How To Make A Sandwich in 587 Steps - Issue 208
Or why Customer Data Platform may not be the solution you need.
Welcome to my Data Analytics Journal, where I write about data science and analytics.
“A few years ago, this company decided that it wanted to create an analytics platform, following the decision to become more "data driven". They hired some incredibly talented people to make this happen, and then like five times as many idiots… they hired a bunch of Big Firm Consultants. You can see where this is going already…
We were told that we just had to wait for the Advanced Analytics Platform (AAP) to be deployed. You see, it's December, and it's launching in January.
Then in January I was told to be patient, it was coming in March.
In June, I was told it had been put on hold due to Covid… We skip ahead three years. The AAP is finally ready to launch…

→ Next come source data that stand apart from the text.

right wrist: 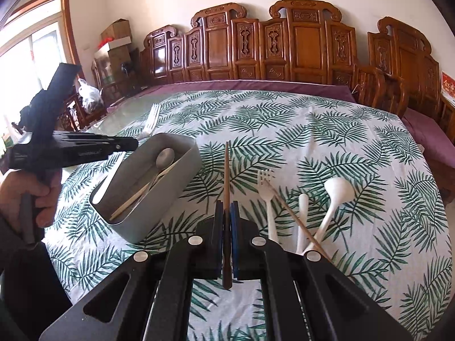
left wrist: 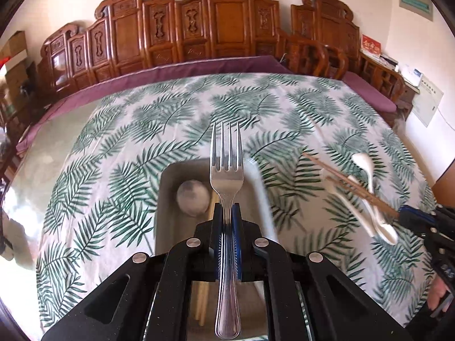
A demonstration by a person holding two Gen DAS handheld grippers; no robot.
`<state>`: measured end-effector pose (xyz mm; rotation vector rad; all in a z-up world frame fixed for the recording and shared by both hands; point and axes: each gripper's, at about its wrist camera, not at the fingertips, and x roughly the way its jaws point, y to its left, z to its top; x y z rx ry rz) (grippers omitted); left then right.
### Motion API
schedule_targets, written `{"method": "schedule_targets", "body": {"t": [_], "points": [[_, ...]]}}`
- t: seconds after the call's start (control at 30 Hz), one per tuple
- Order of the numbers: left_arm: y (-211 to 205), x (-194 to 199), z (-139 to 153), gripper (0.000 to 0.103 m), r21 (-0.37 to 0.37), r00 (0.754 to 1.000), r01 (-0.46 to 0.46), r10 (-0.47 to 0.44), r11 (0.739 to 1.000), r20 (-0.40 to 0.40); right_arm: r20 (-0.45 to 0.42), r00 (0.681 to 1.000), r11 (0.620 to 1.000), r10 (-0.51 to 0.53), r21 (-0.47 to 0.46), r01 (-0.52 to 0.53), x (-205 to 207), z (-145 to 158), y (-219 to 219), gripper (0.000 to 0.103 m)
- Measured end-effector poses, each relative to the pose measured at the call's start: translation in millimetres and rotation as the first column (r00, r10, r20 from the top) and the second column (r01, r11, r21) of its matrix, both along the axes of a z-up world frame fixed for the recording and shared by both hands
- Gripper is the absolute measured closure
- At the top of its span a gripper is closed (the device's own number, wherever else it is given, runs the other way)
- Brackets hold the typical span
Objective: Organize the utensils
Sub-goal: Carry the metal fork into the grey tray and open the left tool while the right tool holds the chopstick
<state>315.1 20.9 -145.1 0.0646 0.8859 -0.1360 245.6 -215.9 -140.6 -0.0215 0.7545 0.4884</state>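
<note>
My left gripper is shut on a metal fork and holds it above the grey utensil box. The box holds a metal spoon and pale chopsticks. My right gripper is shut on a brown chopstick, right of the box. Another brown chopstick, a white plastic fork and two white spoons lie on the cloth to the right. The left gripper with its fork shows above the box in the right wrist view.
The table wears a palm-leaf cloth over a purple cover and glass top. Carved wooden chairs stand along the far side. Cardboard boxes sit at the back left by a window.
</note>
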Motion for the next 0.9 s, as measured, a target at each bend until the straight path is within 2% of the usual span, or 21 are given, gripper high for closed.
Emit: {"method": "schedule_targets", "body": {"t": [0.43,0.9], "points": [[26.1,8.9,-45.3,0.097,-0.025,0.997,-0.046,0.044,0.999,-0.058,-0.031,0.999,1.000,0.014,-0.008,-0.014,-1.8,-7.8,23.4,0.097],[37.9,10.5,-56.1,0.097,-0.090,0.995,-0.046,0.037,0.995,-0.092,-0.026,1.000,0.999,0.012,-0.050,-0.013,-5.1,5.6,56.4,0.097]]}}
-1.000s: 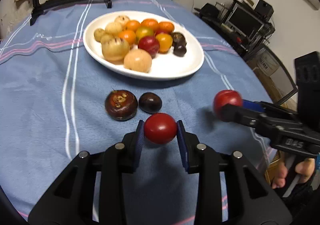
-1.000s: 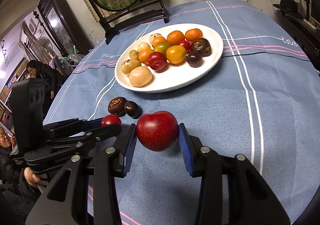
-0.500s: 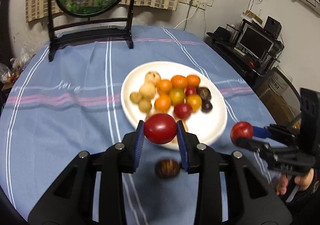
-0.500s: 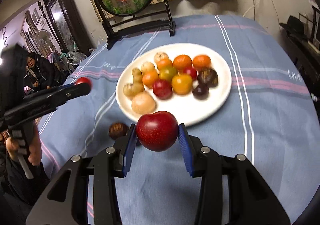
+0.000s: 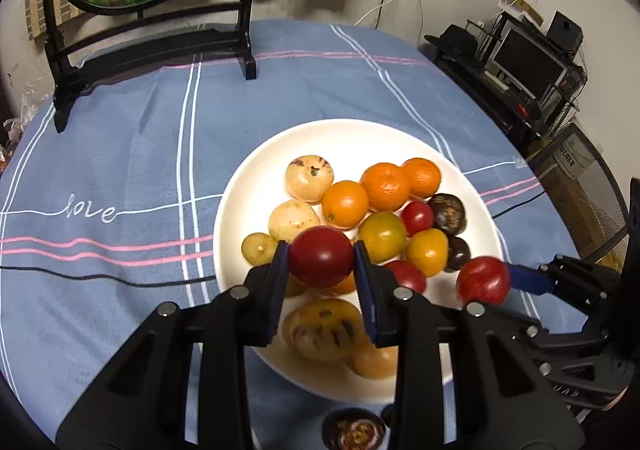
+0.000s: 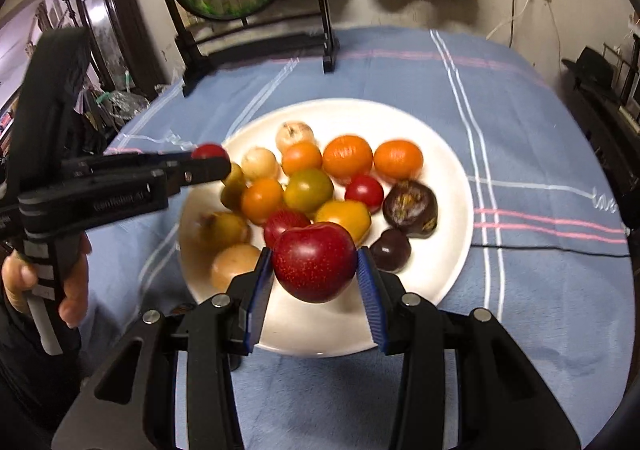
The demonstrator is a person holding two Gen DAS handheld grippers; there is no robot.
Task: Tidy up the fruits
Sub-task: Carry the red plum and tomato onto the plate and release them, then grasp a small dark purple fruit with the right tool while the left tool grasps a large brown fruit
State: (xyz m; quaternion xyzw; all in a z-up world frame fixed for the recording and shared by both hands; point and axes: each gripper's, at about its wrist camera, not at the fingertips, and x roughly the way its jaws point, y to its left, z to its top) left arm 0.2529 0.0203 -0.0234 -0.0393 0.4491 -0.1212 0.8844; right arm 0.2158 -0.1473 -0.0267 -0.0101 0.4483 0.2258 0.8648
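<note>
Two grippers hang over the white plate (image 5: 256,178) of mixed fruit on the blue tablecloth (image 5: 132,154). Left gripper (image 5: 321,264) pinches a red tomato (image 5: 320,260); right gripper (image 6: 316,270) clamps a speckled red plum (image 6: 315,266) (a dark mangosteen (image 5: 354,430) lies off the plate).

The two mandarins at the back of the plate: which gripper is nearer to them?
Right, I judge. The right gripper hangs over the plate below the mandarins; the left gripper is at its left rim.
</note>
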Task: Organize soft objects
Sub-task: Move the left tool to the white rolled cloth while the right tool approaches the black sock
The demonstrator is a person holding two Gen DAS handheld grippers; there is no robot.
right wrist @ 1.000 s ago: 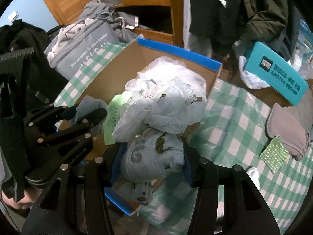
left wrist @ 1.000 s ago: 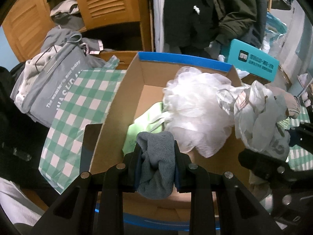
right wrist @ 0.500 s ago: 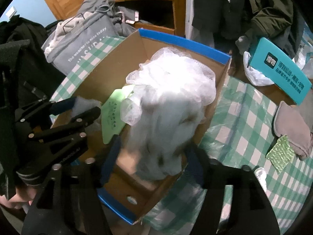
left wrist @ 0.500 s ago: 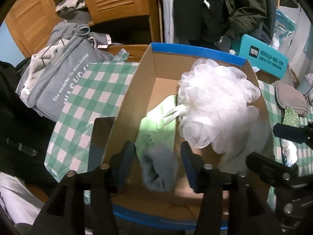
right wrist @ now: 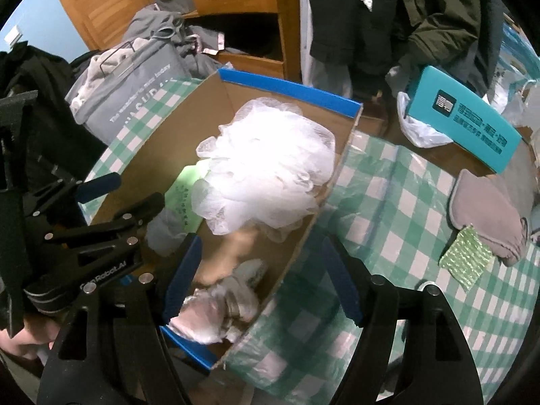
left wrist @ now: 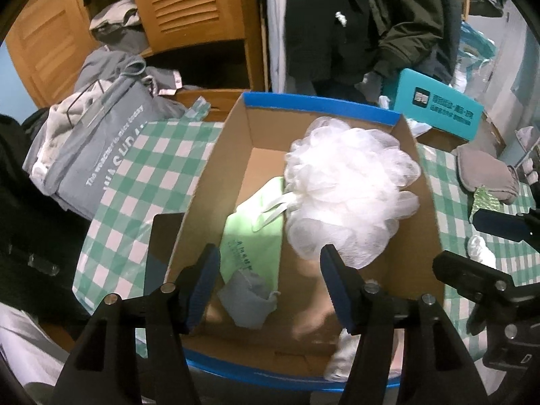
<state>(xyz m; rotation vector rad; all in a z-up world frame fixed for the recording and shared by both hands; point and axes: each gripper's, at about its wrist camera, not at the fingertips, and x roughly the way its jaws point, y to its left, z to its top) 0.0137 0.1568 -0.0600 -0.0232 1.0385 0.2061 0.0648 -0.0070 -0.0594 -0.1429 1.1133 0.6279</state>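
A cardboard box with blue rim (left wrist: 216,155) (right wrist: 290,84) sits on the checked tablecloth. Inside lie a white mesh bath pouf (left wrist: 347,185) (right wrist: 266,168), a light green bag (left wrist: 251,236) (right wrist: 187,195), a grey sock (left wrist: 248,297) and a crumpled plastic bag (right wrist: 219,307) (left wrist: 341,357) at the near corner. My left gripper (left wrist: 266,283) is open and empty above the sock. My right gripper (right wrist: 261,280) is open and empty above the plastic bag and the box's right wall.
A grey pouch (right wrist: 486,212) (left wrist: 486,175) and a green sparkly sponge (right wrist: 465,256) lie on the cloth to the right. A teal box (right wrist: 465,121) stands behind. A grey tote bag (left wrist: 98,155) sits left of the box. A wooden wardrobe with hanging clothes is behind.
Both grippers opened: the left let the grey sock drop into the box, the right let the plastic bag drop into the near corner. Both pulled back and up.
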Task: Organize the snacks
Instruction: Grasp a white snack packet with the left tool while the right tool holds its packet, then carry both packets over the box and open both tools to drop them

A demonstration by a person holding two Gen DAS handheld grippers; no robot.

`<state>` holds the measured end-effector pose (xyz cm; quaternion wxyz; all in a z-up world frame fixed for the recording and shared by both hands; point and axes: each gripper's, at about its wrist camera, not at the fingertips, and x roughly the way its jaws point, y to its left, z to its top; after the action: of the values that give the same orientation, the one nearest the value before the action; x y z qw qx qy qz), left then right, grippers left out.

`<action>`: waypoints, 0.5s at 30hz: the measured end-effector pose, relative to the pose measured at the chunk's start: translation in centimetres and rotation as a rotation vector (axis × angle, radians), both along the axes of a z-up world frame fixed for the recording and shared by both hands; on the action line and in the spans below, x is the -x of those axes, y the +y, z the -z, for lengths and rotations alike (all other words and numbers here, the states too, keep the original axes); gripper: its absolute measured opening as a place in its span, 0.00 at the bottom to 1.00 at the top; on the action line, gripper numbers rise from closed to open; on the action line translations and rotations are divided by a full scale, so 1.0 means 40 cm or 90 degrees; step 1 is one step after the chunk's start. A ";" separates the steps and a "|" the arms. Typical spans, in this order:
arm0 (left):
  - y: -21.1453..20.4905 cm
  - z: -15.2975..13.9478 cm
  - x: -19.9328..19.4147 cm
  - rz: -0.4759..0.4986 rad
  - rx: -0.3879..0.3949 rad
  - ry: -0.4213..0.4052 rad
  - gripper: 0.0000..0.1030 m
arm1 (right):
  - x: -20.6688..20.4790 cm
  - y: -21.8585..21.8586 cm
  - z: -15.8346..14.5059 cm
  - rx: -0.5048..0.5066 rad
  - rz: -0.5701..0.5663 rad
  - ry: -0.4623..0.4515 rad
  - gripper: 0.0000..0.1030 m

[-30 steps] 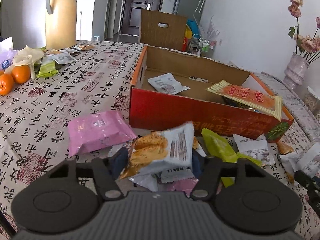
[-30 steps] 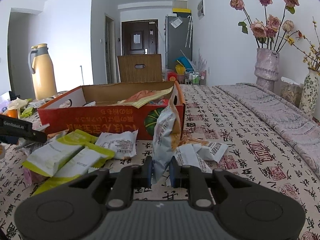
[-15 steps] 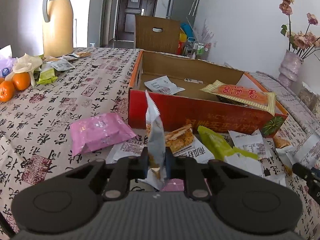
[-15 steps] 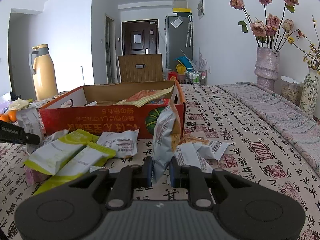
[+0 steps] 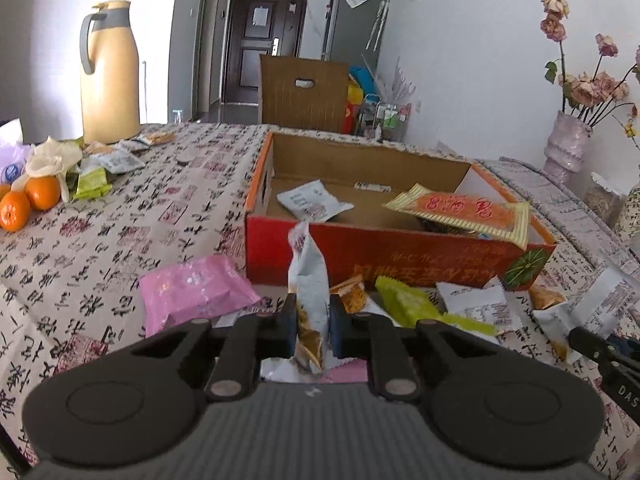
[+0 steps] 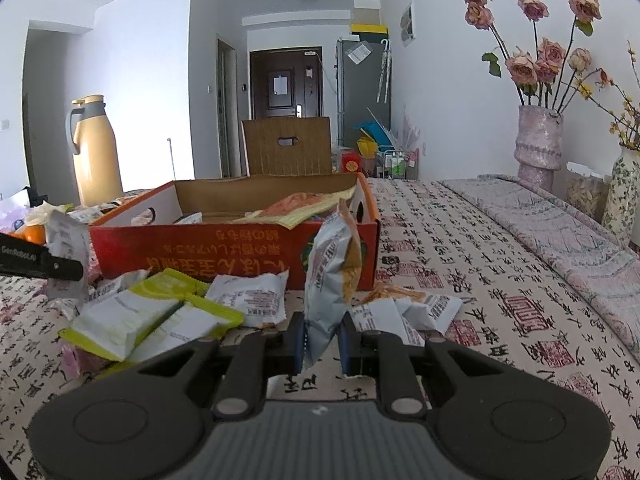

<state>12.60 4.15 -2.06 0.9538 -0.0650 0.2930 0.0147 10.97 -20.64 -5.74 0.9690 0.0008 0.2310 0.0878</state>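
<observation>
A red cardboard box (image 5: 400,256) stands open on the table and also shows in the right wrist view (image 6: 224,248). It holds a white packet (image 5: 312,202) and an orange-yellow packet (image 5: 460,210). My left gripper (image 5: 310,322) is shut on a white snack packet (image 5: 308,280), held upright just in front of the box. My right gripper (image 6: 322,340) is shut on another white snack packet (image 6: 332,268), upright near the box's right front corner. Loose packets lie in front of the box: a pink one (image 5: 192,292), green ones (image 6: 144,316) and white ones (image 6: 252,296).
A yellow thermos jug (image 5: 108,76) stands at the back left, with oranges (image 5: 28,200) and more packets near it. Vases of dried flowers (image 6: 538,144) stand at the right. A brown chair back (image 5: 302,92) is behind the table. A patterned cloth (image 6: 480,272) covers the table.
My left gripper closed on its white packet, which now stands on edge, and lifted it a little toward the box. My right gripper holds its packet almost still.
</observation>
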 end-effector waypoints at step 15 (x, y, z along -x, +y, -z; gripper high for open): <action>-0.038 -0.065 -0.025 0.029 -0.013 -0.053 0.14 | -0.049 0.066 -0.067 -0.006 -0.046 -0.058 0.16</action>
<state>13.58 2.61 0.52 0.9659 -0.0489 0.2543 -0.0063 12.94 -17.99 -3.04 0.9746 -0.0072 0.1863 0.1238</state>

It's an insane dumpster fire spiderweb of technical debt and it's only like one week old.”
From Ludicity.
Sounds familiar?
This is a controversial POV, but when I hear requests for "Analytics Platform", "Business Data Platform", or "Customer Data Platform", I suspect I am dealing with analytics leadership of low quality who lack experience with analytics at scale, have never stitched users together across multiple sources, and haven’t worked with mapping third-party and first-party data together. As a result, I believe nothing good will come from it because the world is flooded with stories of leadership failures like these, and I can personally add a few more.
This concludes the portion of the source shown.